It is in part his special grace with words that makes Jim Tyrone such a winning figure. He reveals his strength in a seamless blend of American dialects which run a gamut from racetrack to vaudeville stage to remembered poetry:
Jim’s lines are rapid-fire, charged with poetry and song; they change key and direction without warning; they sound slightly inebriated even when he is not (though he usually is). His poetic quotations are often extremely resonant. For the play’s central figure to enter with a mock-heroic statement in Latin on the subject of the barrenness of Phil’s farm is brilliant wit, pure and simple. For him to call to mind Rossetti’s “pale, commemorative eyes” in bringing Josie to face herself is to evoke all the ghosts of O’Neill’s imagination from the terror-stricken mothers of the early twenties to the already hinted-at haunting mother of this play. And the Broadway cynicism of his inevitable follow-up—‘The old poetic bull, eh? Crap!”—is the mark of the hostility which is essential in the language of kinship.

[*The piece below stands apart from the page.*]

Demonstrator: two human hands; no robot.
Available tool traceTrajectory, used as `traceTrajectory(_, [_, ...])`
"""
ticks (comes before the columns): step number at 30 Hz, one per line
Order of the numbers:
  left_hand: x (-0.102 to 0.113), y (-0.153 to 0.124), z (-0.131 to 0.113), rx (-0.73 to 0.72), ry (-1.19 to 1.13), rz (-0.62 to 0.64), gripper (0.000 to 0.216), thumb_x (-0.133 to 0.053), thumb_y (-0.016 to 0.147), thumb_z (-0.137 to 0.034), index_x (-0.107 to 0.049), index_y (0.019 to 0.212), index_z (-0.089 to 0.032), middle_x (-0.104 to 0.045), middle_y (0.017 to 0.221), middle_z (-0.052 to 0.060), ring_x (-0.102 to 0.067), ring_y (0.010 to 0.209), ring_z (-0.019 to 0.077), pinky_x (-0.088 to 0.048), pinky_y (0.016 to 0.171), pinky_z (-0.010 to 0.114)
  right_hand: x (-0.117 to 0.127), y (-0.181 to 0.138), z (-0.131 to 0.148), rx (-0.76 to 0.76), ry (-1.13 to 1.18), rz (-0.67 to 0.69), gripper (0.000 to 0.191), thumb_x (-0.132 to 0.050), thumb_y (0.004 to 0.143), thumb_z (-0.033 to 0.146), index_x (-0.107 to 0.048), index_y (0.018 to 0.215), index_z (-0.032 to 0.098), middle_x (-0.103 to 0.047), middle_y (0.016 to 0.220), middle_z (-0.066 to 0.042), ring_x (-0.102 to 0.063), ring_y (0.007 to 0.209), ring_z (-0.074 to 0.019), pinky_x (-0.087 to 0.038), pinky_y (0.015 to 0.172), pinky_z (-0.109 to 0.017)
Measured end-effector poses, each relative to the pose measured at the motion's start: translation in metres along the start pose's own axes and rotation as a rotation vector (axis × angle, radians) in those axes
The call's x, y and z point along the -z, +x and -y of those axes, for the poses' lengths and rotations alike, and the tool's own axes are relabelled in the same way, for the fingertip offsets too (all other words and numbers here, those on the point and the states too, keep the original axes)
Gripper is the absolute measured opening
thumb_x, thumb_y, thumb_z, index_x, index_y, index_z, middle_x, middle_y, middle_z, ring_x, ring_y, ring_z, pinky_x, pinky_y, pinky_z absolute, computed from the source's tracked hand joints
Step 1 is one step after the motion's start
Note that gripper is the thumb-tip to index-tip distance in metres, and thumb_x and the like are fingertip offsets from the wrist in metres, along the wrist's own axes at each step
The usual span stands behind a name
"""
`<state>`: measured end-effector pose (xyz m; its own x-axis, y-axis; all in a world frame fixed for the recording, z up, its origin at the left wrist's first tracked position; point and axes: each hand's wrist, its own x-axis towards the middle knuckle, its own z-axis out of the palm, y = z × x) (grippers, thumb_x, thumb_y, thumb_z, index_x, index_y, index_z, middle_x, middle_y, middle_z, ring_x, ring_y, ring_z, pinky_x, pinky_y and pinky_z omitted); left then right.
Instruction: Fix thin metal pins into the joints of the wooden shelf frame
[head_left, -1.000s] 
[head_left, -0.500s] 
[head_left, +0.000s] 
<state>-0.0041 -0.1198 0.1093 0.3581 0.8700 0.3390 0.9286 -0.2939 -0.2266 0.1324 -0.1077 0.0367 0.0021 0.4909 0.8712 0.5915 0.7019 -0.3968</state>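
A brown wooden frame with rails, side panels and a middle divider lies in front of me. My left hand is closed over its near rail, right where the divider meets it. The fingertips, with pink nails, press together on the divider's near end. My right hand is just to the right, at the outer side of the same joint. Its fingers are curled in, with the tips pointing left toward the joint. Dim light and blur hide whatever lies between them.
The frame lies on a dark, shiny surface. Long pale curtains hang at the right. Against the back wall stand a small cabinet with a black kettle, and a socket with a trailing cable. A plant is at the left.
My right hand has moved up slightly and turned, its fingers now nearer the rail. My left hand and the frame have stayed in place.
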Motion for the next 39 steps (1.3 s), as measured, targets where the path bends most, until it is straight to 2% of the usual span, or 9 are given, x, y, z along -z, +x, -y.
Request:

The deepest kinship in the play, in O’Neill, emerges from the dialogue of Jim Tyrone and Josie Hogan; and in this case that kinship has been noted before, though never so labeled. The Swiss critic Rolf Scheibler recognizes the essential movement of the dialogue throughout Jim’s and Josie’s long night’s emotional journey. He identifies five episodes, or “scenes,” of conversation between them:
Scheibler also observes the sources of both the affection and the hostility which constitute the “rising and falling rhythm” he so accurately identifies. Jim and Josie are drawn to one another because both are large, courageous, and articulate people. The amount of love they have to give is outsize, and so too is the amount they need. But the hostility is, as it must be, of the same proportions. Josie’s grows not only out of Phil’s deception but out of her deeper fear that Jim, like the others, has no real love for her—only sexual desire—while Jim must see Josie as he sees all women he is attracted to, as a sex object, and all sex objects for him resolve themselves into the “whore on the train."
The special nature of Jim’s feelings about Josie in this regard needs to be explored further. Having been unable before to create so powerful an image of human kinship where sexual attraction was involved, O’Neill finally confronts the necessity of including this complicating component. Earlier he had tried to deal with the problem in the relationships between Abbie and Eben Cabot and between Sara and Simon Harford, but could only concentrate with fierce intensity upon the awesome contradictions implicit in their sexuality. He could not get beyond that “horrible mixture of lust and mother love.” Here, without begging the question, he acknowledges the impossibility of the mixture when the characters are in the grip of their deepest fears. There can be no doubt of the authenticity of Jim’s and Josie’s sexual attraction to one another; but sex has become so inseparably bound to the essentially non-sexual terrors and guilts of both that it cannot flow freely, especially in a context which finds each jolted into sudden release of those terrors and guilts. Jim’s attraction to Josie gets immediately confused by his association of sex with all his earlier revengeful debaucheries, especially his use of sex with the “blonde pig” as a means of seeking such dreadful revenge upon his mother for dying. Josie’s gets confused with her comparable attempts to use her sexuality to humiliate men who refuse to want her for herself—masking from herself the damage she has been doing to the sensibilities of her frustrated suitors, her father, and herself in the process. Therefore, their sexuality—in terms which obviously grow out of O’Neill’s experience—instead of becoming a means by which they express their affection, becomes rather a means by which they express their hostility.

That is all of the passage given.